Implementing CI/CD in Cloud Composer Using Cloud Build and GitHub — Part 2

Amarachi Ogu
8 min readFeb 21

--

In Part 1 of this blog, we explored various approaches for preventing errors in Cloud Composer workflow. In this part, we’ll dive deeper into the technical details and implement CI/CD in building our stock data workflow.

Architecture Diagram

The following diagram depicts the implementation of CI/CD in a Cloud Composer workflow. Please note that this is for illustrative purposes only and is not a definitive CI/CD process for Cloud Composer. This was specifically chosen because it meets the use case.

image source

In this architecture, the code is developed in the local environment and pushed to a GitHub branch, then a pull request is created. The pull request triggers Cloud Build to run a validation test on the DAG (pre-submit job). If the test is passed and the code is merged into the main repository, another cloud build job is triggered to sync the DAG with the development Cloud Composer environment. When everything is working optimally without errors, you can then manually promote the DAG into production.

File Layout

The file can be seen in this GitHub repo.

dags: This directory contains the DAG and the DAG test files. The stock_data_dag.py file is the stock data DAG we developed in a previous blog which gets deployed to Cloud Composer.
Stock_data_dag_test.py contains dag validation tests to ensure the reliability and correctness of the workflows.

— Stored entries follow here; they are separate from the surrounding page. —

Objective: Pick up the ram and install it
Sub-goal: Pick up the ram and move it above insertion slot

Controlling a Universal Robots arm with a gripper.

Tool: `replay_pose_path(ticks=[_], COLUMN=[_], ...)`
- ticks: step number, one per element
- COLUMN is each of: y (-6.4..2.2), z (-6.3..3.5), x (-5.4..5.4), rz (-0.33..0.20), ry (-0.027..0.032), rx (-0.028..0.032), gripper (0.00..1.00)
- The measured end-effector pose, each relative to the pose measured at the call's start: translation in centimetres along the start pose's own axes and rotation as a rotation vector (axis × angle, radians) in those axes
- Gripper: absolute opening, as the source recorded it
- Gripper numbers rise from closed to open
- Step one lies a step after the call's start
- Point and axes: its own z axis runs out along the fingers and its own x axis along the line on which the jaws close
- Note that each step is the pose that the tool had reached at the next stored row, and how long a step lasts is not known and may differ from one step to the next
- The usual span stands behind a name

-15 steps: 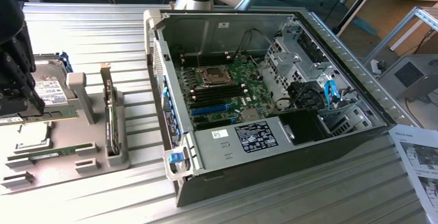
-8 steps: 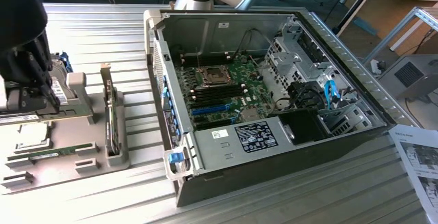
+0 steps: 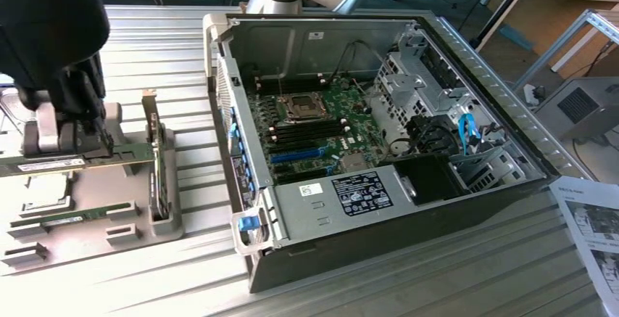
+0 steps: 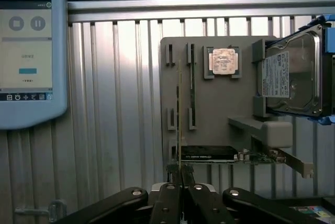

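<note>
The ram (image 3: 68, 163) is a long thin green stick with a white label, lying level over the grey holder tray (image 3: 92, 241) at the exterior view's left. My black gripper (image 3: 106, 141) is shut on it from above. In the wrist view the ram (image 4: 180, 109) appears edge-on, running away from my gripper (image 4: 180, 174), whose fingers are pressed together on its near end. Whether the stick is clear of the tray's slots I cannot tell. A second green stick (image 3: 63, 220) rests lower on the tray.
The open computer case (image 3: 483, 77) lies at the exterior view's right, showing the motherboard (image 3: 314, 117) and black memory slots (image 3: 324, 132). The tray also carries an upright card (image 3: 155, 179), a processor (image 4: 223, 60) and a hard drive (image 4: 293, 77). A tablet (image 4: 29, 56) lies beside it.
</note>
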Motion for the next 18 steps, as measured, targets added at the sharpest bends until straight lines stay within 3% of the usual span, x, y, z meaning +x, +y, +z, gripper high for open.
replay_pose_path(ticks=[18], y=[-4.16], z=[-0.03], x=[-0.1], rz=[0.000], ry=[-0.0001], rx=[0.0000], gripper=[0.12])
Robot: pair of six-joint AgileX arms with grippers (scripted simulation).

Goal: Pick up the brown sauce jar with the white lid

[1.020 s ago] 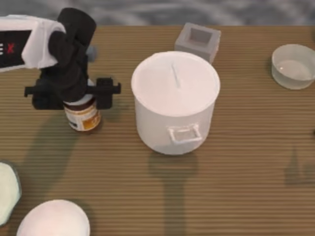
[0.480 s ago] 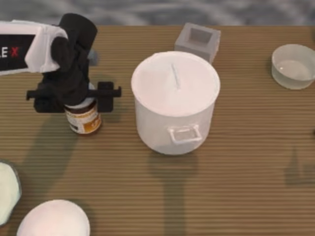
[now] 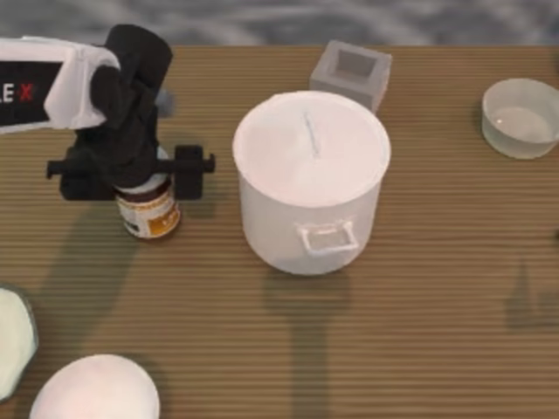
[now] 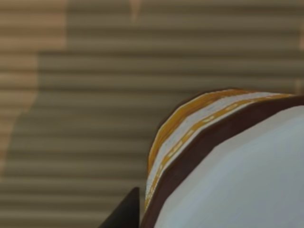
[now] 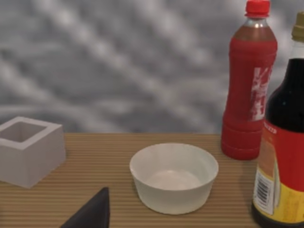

To test and validate your DAGs, you can take advantage of various tools and frameworks, such as the DagBag class in Airflow, the Pytest module, or the Cloud Composer DAG Testing Utility. These tools provide a simple and effective way to write and run tests for your DAGs, covering a wide range of use cases and scenarios.

requirements-composer.txt: contains the packages required to update the Cloud Composer environment.

requirements-test.txt: contains the packages required by the DAG test file.

requirements.txt: contains the packages required by the DAG file.

test-dags.cloudbuild.yaml: a YAML configuration file for the Cloud Build DAG validation checks. It runs tests on the DAG after a pull request is made to the GitHub repo. Thus, automating the testing process for the DAG and ensuring their quality and stability. It defined three steps to be executed by the Cloud Build job:

  • Install the dependencies needed by our DAGs.
  • Install the dependencies needed by our unit tests.
  • Run the DAG tests to validate their correctness and reliability.

utils — The utility contains a script, add_dags_to_composer.pywhich syncs the DAGs with your Cloud Composer environment after they are merged to the main branch in the repository. And requirements.txt which contains the packages required by the add_dags_to_composer.py.

This utility script copies DAG files from the dags/ directory in the repository to a temporary directory, ignoring non-DAG Python files. It then uploads all files from the temporary directory to the dags/ folder in the Cloud Composer environment using the Cloud Storage client library.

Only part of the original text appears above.